For the records below, print the lines from the line with "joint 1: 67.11" through the line with "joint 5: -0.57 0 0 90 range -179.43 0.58" exactly as written; include both end lines and exclude the rest.

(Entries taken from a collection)
**********
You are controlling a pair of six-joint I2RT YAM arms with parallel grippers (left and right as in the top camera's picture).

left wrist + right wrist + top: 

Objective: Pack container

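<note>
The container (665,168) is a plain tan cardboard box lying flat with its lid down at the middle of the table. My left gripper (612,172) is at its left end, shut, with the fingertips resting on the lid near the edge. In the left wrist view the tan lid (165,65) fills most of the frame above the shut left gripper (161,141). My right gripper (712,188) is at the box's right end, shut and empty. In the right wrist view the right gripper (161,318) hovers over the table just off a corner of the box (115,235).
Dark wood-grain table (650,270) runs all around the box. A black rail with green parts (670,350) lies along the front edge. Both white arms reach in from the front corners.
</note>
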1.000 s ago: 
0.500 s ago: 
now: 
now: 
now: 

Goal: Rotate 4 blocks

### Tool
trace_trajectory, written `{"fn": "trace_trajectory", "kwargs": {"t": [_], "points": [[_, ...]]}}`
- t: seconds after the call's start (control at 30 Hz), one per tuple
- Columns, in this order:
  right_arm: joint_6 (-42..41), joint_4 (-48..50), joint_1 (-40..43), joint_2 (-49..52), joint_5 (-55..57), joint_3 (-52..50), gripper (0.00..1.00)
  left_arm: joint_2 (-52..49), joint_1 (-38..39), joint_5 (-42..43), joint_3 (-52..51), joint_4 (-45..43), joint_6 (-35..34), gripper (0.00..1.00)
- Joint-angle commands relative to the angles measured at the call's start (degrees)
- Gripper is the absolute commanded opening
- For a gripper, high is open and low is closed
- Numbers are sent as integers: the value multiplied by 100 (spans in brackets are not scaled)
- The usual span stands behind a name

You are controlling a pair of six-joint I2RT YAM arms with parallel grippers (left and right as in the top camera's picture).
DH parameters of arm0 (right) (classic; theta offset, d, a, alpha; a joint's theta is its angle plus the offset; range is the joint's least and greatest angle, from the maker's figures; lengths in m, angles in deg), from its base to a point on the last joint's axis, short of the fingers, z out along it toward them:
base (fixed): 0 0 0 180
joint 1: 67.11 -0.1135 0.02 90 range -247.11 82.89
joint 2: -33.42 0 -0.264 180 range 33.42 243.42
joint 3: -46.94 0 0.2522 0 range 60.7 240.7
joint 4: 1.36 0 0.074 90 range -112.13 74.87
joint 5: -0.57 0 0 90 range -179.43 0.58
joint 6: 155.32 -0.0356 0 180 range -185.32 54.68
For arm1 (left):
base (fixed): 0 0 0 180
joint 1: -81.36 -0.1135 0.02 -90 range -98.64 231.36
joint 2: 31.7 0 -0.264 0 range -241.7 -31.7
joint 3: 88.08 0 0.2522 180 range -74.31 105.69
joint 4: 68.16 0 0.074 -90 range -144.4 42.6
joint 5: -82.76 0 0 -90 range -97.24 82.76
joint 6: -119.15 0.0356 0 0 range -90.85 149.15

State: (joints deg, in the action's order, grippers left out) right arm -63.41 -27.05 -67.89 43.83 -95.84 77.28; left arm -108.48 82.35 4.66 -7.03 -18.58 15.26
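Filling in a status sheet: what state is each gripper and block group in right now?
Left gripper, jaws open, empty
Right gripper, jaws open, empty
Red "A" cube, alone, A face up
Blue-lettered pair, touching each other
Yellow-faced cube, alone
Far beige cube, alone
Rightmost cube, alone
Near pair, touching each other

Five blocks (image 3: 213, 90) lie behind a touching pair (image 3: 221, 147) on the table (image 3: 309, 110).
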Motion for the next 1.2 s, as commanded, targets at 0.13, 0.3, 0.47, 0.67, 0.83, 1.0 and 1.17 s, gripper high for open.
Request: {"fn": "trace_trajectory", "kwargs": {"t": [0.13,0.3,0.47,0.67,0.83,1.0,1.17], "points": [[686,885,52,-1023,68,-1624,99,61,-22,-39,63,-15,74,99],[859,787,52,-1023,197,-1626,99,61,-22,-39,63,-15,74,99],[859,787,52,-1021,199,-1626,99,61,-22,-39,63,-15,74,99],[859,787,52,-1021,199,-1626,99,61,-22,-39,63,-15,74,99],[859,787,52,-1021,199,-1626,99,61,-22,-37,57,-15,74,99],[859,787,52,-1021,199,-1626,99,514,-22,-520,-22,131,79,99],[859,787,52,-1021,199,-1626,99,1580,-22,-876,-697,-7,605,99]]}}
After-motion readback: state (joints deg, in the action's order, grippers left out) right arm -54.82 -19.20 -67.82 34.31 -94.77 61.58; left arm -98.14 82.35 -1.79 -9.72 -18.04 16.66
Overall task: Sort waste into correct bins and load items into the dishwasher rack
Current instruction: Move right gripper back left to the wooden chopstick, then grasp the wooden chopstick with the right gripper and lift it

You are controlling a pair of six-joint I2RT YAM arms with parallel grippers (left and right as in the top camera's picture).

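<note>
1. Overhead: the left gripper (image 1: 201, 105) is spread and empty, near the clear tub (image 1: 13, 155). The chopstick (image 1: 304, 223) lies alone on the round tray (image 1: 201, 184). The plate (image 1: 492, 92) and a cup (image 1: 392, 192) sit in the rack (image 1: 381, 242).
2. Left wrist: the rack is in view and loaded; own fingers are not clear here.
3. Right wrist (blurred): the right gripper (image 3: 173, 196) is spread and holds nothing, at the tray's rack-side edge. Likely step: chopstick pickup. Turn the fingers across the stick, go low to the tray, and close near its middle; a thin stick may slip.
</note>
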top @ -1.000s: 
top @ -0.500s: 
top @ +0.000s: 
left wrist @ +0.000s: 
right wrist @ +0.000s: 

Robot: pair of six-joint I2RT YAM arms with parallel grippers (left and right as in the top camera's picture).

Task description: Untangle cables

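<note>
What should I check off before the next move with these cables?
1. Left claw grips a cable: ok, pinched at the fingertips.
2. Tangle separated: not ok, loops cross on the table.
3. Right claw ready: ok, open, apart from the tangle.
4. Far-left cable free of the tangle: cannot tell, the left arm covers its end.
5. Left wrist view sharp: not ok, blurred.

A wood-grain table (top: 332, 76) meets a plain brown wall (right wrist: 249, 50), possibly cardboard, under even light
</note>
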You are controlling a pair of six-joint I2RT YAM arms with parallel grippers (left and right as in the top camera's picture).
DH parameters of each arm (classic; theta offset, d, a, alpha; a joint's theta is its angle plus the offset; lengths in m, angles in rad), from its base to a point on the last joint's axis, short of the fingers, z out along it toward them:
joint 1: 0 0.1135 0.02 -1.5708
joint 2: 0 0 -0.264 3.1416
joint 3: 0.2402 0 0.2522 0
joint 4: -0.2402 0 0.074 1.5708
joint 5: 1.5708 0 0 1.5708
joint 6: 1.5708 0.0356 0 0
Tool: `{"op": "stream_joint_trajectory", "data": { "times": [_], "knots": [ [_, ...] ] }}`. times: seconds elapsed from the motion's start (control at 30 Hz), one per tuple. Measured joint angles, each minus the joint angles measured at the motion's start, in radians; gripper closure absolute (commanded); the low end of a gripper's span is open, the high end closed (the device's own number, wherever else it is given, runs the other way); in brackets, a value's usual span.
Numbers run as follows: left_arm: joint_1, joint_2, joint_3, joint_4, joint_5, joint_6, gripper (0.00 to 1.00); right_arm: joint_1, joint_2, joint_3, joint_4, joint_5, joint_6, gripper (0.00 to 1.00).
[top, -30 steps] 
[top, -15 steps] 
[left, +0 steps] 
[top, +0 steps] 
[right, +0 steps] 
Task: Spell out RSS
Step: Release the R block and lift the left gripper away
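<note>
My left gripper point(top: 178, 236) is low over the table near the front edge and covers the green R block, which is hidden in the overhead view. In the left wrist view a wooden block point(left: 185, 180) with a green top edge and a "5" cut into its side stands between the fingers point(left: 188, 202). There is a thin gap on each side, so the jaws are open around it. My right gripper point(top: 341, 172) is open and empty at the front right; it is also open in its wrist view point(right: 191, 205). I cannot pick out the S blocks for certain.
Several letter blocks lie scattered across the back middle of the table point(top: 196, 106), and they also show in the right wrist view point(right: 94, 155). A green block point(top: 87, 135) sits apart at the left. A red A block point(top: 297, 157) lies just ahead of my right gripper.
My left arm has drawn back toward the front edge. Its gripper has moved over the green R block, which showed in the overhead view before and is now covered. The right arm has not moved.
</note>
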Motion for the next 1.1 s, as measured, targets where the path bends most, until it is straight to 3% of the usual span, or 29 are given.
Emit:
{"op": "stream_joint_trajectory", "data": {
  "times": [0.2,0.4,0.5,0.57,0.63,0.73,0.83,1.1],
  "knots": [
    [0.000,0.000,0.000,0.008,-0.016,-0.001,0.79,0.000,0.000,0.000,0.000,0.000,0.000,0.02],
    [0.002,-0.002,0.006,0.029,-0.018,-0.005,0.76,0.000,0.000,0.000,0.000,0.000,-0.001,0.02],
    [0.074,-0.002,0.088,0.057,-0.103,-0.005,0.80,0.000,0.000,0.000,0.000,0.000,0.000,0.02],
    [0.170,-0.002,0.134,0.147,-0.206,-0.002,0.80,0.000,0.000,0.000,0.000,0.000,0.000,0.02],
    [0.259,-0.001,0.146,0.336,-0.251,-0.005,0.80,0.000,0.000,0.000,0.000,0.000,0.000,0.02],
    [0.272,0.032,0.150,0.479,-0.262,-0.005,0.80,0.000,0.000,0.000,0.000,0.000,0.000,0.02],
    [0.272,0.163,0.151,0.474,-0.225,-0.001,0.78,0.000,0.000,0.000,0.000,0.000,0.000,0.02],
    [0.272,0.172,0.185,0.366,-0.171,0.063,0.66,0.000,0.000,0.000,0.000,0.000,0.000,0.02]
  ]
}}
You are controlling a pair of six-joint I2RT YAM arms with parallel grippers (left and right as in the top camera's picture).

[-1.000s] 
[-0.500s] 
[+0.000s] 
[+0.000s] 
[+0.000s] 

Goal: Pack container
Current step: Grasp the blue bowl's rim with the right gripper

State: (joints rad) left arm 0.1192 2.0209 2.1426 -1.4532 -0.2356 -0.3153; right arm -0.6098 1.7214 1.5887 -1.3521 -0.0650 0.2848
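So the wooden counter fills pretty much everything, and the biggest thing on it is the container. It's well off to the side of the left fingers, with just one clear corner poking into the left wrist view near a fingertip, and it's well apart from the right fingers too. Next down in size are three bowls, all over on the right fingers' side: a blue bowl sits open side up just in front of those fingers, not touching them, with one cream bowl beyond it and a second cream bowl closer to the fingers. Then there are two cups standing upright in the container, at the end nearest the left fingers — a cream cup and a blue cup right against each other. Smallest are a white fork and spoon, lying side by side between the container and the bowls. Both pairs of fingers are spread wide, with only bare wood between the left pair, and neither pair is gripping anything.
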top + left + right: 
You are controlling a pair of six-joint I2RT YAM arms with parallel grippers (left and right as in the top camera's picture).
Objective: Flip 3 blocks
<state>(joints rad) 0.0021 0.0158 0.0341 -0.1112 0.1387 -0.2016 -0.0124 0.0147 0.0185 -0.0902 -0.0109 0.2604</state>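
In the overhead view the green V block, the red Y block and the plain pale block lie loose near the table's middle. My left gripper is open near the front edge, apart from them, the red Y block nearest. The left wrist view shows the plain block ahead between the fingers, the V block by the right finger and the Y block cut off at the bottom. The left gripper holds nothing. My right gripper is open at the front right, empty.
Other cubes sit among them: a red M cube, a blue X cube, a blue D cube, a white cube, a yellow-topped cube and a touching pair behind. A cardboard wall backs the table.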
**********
**TASK SOLUTION:**
joint 1: 67.11 -0.1135 0.02 90 range -247.11 82.89
joint 2: -33.42 0 -0.264 180 range 33.42 243.42
joint 3: -46.94 0 0.2522 0 range 60.7 240.7
joint 4: 1.36 0 0.074 90 range -112.13 74.87
joint 5: -0.57 0 0 90 range -179.43 0.58

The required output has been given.